Как разведчик, Иван Григорьевич понимал, ставя перед собой непосильную даже для целой резидентуры задачу, он обрекал себя на душевные муки. В этом городе он один во всей полноте знал, на что способны американцы.
Сколько еще горя принесет Америка, пока не повторит судьбу второй после себя супердержавы! Но как это сказать людям, тому же Васе, тому же Михаилу Спису, да тому же мэру Славку Тарасовичу Ажипе?
Глава 13
На 7 ноября Джери наметил выезд в село Пески — это за двести километров от Прикордонного.
С вечера тихо падал мокрый снег, а к утру подул восточный ветер. Приморозило. Дорога стала как стекло. «Джип» даже на шипованной резине потерял устойчивость. Вася посоветовал отложить поездку. Но у Джери были свои планы, и он не собирался их ломать.
— Скажите ему, Григорьевич, что он долбо. б, — просил Вася доктора, пока они переносили в машину тяжелые термосы. (Измерительную аппаратуру американцы грузили сами.) — Хотя «джип» это «джип», — не отступал Вася. — Но кто поручится, что на скользкой дороге нас не шарахнут? Вас, Григорьевич, оплакивать не будут, потому что некому. А каково мне в мои молодые годы лежать в гробу? Я столько усилий затратил, чтоб прилично жениться. Жена, конечно, поплачет и опять выйдет замуж. Это ей просто — у нее квартира. Да и сама она, моя Люся, — огонь. Уже, представляете, потребовала, чтобы я ей сообразил ребенка. Для укрепления семьи. А у нее и так от каждого мужа по штуке. Я у нее третий.
О жене он мог говорить бесконечно, но то и дело возвращался к главному:
— Ну, ладно. С нами проще. Мы для них особи колониальные. А по ним же будет рыдать Америка. И лично в мой огород бросят камушек: вот, мол, один украинский дурак угробил троих американцев. Может, и про вас словечко вставят, дескать, за компанию с ними отдал богу душу врач-пенсионер, которого нужда заставила пойти на шабайку. Скажите, Григорьевич, этому долбо. у: стихия.
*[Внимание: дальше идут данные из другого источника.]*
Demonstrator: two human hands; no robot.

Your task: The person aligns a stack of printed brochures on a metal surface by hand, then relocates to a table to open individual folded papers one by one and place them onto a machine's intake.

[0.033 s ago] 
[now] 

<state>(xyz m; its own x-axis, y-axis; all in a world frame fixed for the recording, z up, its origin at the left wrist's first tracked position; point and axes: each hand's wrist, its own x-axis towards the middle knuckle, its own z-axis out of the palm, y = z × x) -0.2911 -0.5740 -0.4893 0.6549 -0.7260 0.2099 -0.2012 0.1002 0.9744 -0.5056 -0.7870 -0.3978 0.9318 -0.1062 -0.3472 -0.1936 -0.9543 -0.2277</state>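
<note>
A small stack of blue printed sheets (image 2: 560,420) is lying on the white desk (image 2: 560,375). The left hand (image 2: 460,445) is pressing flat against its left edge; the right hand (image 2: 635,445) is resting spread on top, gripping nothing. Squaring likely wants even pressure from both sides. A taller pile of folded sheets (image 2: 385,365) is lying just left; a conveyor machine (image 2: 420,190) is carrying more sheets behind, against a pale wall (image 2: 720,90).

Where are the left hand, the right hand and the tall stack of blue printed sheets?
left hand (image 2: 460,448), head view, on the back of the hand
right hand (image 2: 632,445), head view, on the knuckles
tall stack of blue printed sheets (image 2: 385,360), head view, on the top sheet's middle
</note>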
Американцы хоть и не глупые, но не соображают, что стихия — это и есть наш истинный бог. И все мы под ним ползаем, как муравьи под колесами трактора.
Пространно рассуждая о похоронах, о семье, о стихии, Вася подводил к мысли, что сегодня 7 ноября, ему никуда ехать не хочется: а ведь ездил и в худшую погоду и не роптал.
— Никак у тебя, Вася, намечается праздник?